Understanding the Rate of Respiration In Leaf Tissue, Flower Buds And In Germinating Seeds


To study and demonstrate the rate at which respiration takes place in flowering buds or in leaf tissue or in germinating seeds.


The rate of respiration can be estimated with the help of a Ganong’s respirometer as shown in the figure.


Ganongs Respiroscope


The apparatus comprises three levelling parts of the tube:

  • For the respiring material, there is a bulb that terminates in a 10% KOH win small bulb at the base. The big bulb has a stopper with a lateral hole in it. It is through this hole that the atmospheric association is made through stopper regulation.
  • Graduated manometer embedded with the bulb.
  • A levelling tube fastened to the manometer using a rubber tubing. The complete set-up is secured on a stand.

Materials Required

  • 10% KOH solution.
  • Ganong’s respirometer.
  • Germinating seeds or Flower petals or a Leaf Tissue.


  • Measure 2ml of respiring material such as flower petals or germinating seeds and place it into the big bulb of the respirometer.
  • Into the manometer tube, add 10% KOH solution.
  • Initially, through regulation of the bulb stopper, atmospheric air around the respiring material is moved to the atmospheric pressure. The regulation continues till the neck of the bulb and the hole are coinciding.
  • The reservoir tube which is placed on the right is levelled in a way that the KOH solution inside the tube reaches the mark of 100ml at the base of the manometer.
  • Now the respiring material is enclosed by a setup of 100ml air.
  • To start the experiment, turn the glass stopper located at the top. This causes the atmospheric air to be cut off.
  • Observe the changes taking place.

Also Refer: Seed Germination


  • The changes taking place within the apparatus are noted.
  • The solution within the manometer tube is observed to be rising eventually. This is because respiration occurs inside the closed apparatus.
  • Readings for the experiment should be taken up till 80ml mark, i.e., Volume: 20ml(as aerial oxygen is 20%). The readings should be taken at an interlude of 10 minutes.
  • Every time the liquid needs to be brought to the same mark in both the tubes, i.e., the liquid within the closed tube is made to come under the atmospheric pressure.
  • The outcome can be measured as the amount of carbon dioxide that evolves in millimetre which comes out of the respiring material that is used.

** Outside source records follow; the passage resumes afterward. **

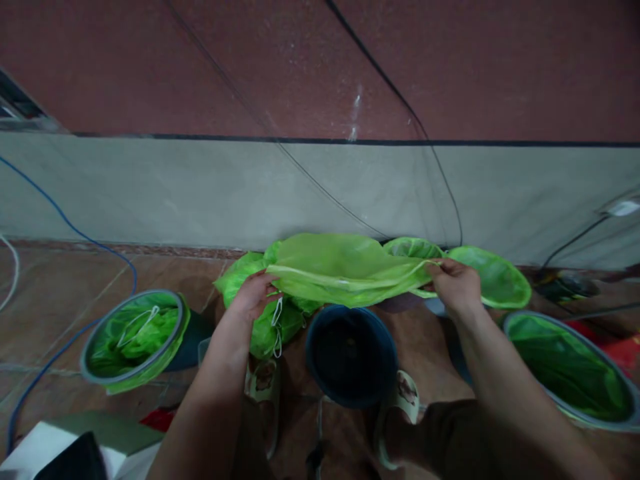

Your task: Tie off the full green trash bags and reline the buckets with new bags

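Dim light; maroon-over-grey wall [210, 187], dark dividing stripe [500, 143]; brown tiled floor [423, 347].

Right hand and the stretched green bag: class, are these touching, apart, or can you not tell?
Touching. The head view shows the green bag pinched at one end by the right hand.
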The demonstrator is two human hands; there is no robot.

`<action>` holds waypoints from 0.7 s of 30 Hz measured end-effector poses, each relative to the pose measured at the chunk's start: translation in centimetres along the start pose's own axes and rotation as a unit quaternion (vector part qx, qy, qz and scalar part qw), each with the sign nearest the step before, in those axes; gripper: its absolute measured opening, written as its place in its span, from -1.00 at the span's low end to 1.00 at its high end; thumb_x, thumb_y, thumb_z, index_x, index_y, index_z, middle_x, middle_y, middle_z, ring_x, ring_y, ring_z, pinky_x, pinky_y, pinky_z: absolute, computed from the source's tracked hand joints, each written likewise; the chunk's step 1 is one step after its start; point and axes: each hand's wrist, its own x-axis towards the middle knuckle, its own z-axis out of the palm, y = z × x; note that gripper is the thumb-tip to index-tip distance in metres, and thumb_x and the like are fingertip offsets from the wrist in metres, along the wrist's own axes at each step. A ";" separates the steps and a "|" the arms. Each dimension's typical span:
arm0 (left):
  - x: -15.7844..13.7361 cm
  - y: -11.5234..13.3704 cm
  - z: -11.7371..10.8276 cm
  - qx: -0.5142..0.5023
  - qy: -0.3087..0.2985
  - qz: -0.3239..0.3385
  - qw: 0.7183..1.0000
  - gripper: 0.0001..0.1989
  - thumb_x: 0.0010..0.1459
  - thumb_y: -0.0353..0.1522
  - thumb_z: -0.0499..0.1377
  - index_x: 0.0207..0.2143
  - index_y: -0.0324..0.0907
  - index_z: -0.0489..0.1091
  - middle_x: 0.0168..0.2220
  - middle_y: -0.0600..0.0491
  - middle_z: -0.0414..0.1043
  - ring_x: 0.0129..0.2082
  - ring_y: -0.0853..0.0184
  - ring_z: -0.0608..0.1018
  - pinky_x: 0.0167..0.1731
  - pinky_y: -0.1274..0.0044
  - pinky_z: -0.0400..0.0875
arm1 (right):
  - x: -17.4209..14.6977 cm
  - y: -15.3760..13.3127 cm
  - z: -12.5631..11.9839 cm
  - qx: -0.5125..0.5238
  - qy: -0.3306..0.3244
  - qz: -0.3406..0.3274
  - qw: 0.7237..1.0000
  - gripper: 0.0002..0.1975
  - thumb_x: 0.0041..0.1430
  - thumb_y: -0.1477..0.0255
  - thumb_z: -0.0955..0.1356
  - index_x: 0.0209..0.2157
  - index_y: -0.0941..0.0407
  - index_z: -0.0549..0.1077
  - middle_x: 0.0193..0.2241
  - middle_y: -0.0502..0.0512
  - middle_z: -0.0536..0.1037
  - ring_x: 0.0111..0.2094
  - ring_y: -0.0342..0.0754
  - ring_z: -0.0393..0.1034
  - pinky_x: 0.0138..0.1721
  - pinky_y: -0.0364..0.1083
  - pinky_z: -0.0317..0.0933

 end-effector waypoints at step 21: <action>-0.1 -0.7 2.1 -0.099 -0.054 0.018 0.993 -0.77 -0.19 -0.48 0.32 -0.40 -0.22 0.39 -0.45 0.10 0.50 -0.52 0.43 0.53 -0.34 0.50 0.49 | -0.1 -3.3 -0.1 0.243 0.194 0.145 0.939 -0.75 -0.03 0.65 0.37 -0.62 0.13 0.25 -0.71 -0.13 0.29 -0.71 -0.23 0.19 -0.71 -0.22 0.22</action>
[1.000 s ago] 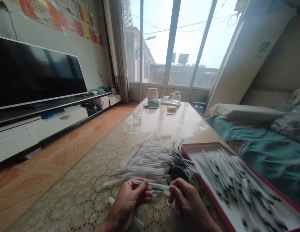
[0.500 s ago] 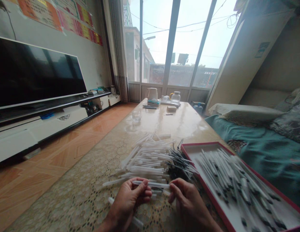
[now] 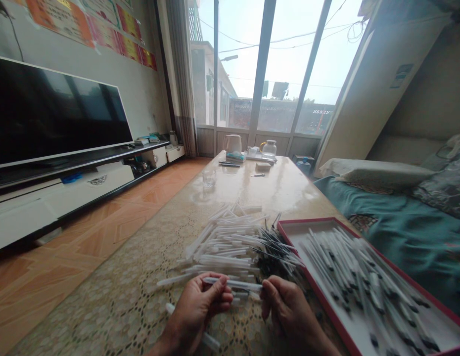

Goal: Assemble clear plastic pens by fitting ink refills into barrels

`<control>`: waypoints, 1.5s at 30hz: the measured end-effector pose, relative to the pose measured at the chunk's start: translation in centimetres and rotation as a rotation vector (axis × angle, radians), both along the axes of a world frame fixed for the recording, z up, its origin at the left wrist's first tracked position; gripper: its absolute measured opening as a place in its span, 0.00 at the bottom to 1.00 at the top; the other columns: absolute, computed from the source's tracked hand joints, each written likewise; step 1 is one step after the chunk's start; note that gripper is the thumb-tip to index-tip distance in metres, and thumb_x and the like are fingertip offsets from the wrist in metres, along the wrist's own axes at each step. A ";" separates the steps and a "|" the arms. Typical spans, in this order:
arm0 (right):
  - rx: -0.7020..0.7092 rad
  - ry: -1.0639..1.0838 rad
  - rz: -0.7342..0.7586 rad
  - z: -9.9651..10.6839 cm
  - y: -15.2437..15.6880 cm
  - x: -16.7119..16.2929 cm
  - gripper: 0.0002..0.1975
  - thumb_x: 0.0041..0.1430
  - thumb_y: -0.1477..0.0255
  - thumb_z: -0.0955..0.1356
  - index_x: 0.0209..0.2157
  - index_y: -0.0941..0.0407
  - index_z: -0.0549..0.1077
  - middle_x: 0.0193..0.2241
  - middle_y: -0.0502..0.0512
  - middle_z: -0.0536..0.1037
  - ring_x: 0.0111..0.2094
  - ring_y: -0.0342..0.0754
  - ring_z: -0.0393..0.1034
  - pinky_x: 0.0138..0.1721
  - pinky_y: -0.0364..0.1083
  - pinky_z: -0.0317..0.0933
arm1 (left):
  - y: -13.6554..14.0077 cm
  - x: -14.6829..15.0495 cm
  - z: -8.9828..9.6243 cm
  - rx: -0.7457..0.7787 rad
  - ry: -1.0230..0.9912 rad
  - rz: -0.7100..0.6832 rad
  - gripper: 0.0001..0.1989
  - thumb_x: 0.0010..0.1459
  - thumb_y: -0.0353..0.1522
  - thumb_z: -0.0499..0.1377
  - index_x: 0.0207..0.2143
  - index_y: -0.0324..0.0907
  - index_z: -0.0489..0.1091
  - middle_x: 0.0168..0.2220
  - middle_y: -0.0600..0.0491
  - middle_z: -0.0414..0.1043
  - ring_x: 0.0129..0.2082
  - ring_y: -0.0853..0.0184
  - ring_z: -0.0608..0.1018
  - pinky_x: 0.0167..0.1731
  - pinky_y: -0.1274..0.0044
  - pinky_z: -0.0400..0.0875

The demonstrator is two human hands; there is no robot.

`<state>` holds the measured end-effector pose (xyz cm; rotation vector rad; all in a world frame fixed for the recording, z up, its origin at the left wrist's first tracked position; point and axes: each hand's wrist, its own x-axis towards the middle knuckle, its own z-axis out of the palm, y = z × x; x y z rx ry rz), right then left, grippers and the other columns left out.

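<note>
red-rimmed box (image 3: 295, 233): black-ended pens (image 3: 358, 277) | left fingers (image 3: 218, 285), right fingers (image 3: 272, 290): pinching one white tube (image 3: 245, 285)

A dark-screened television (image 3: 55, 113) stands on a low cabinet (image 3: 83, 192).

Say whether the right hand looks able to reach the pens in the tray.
Probably yes: the pens lie in an open tray beside the right hand, with only a low rim to clear. That hand holds one end of a tube, though.
</note>
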<state>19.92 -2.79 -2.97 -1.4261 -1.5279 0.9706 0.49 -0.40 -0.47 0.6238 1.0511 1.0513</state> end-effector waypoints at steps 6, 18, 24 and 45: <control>-0.083 0.178 -0.010 0.0 0.0 -0.2 0.25 0.56 0.46 0.63 0.29 0.56 0.68 0.21 0.50 0.76 0.11 0.38 0.60 0.13 0.38 0.48 | -0.2 0.0 0.2 -0.015 0.009 0.017 0.18 0.35 0.36 0.76 0.24 0.37 0.72 0.17 0.56 0.77 0.17 0.73 0.76 0.18 0.85 0.73; -0.075 0.263 -0.005 0.4 -0.1 -0.4 0.21 0.56 0.50 0.66 0.29 0.56 0.67 0.22 0.50 0.75 0.12 0.38 0.61 0.13 0.37 0.51 | -0.1 0.0 0.3 -0.010 -0.003 0.018 0.20 0.32 0.37 0.76 0.24 0.37 0.73 0.17 0.56 0.76 0.16 0.74 0.76 0.17 0.86 0.72; -0.108 0.281 -0.040 0.1 0.1 -0.4 0.22 0.54 0.50 0.67 0.33 0.57 0.70 0.22 0.52 0.78 0.11 0.39 0.61 0.12 0.38 0.51 | 0.0 0.0 0.3 -0.013 -0.014 0.005 0.19 0.33 0.36 0.76 0.24 0.36 0.73 0.17 0.55 0.77 0.17 0.73 0.76 0.17 0.85 0.72; 0.261 -0.229 -0.070 1.0 -0.4 0.5 0.12 0.64 0.65 0.61 0.31 0.55 0.70 0.19 0.47 0.72 0.19 0.44 0.68 0.22 0.40 0.60 | 0.1 -0.5 0.7 0.034 -0.032 0.036 0.10 0.45 0.29 0.71 0.26 0.36 0.73 0.19 0.55 0.76 0.16 0.74 0.76 0.17 0.85 0.73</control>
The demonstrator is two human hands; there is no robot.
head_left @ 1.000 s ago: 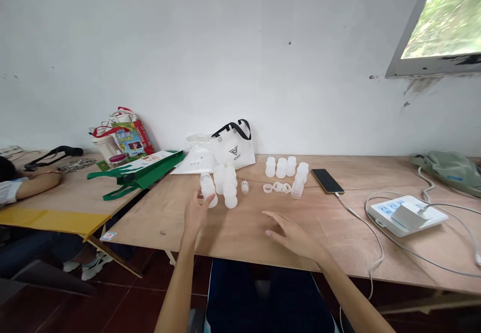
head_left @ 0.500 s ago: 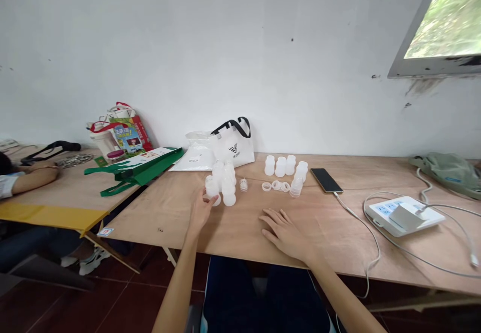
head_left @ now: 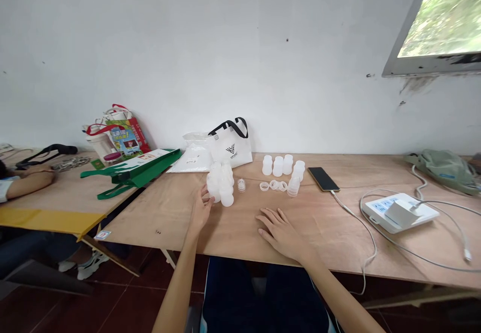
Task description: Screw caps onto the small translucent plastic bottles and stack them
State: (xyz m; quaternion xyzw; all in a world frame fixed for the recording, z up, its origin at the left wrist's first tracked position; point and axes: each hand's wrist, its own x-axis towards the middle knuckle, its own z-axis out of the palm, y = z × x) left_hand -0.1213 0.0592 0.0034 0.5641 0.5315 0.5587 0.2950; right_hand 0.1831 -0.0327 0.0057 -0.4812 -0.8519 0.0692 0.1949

  • When the liberated carbon dioxide comes in contact with the KOH solution, it is consumed by it. Oxygen is absorbed hence the KOH solution raises in the manometer tube.
  • The rate at which the KOH solution rises is estimated from the rate at which aerobic respiration takes place, measured in terms of consumption of oxygen volume per unit time per 2ml of the respiring material.
  • 1/5th of the volume of the atmospheric air is oxygen. Therefore out of 100ml of the contained air inside the respirometer, 20ml of it is oxygen.
  • This is why readings are taken up to 20ml rise in the volume of the KOH solution. Post this anaerobic respiration is initiated.


To compare the rate of respiration in various parts of the plants.


  • Different parts of the plant such as roots, flower buds, and leaves of appropriate herbaceous plants are selected.
  • Take 2ml of plant part. It can be measured using the water displacement method.
  • Place the sample in bulbs of 3 separate Ganong’s respirometers.
  • The rate at which respiration takes place is demonstrated using the above-mentioned experiment.


  • In an interlude of 10minutes, the volume of carbon dioxide that is liberated is noted in each scenario.
  • Rate of respiration is plotted geographically for every sample taken from different parts of the plant. Comparison is made.


  • The respiration rate is higher always in younger and actively growing meristematic tissues in comparison with the mature and older parts of the plant.
  • Protoplasm quantity and respiration rate are directly related. The higher the amount of protoplasm, the more is the rate of respiration.
  • Young cells always have a greater quantity of respiratory enzymes and hydration of protoplasm in comparison with vacuolated and mature cells. This is the reason why the rate of respiration is always greater in younger cells that are protoplasm-rich.
  • If the space around root hair and roots is supplied with adequate oxygen supply, respiration takes place actively.
  • Maximum respiration rate is observed when the experiment is carried out with flower buds as compared to leaves and roots.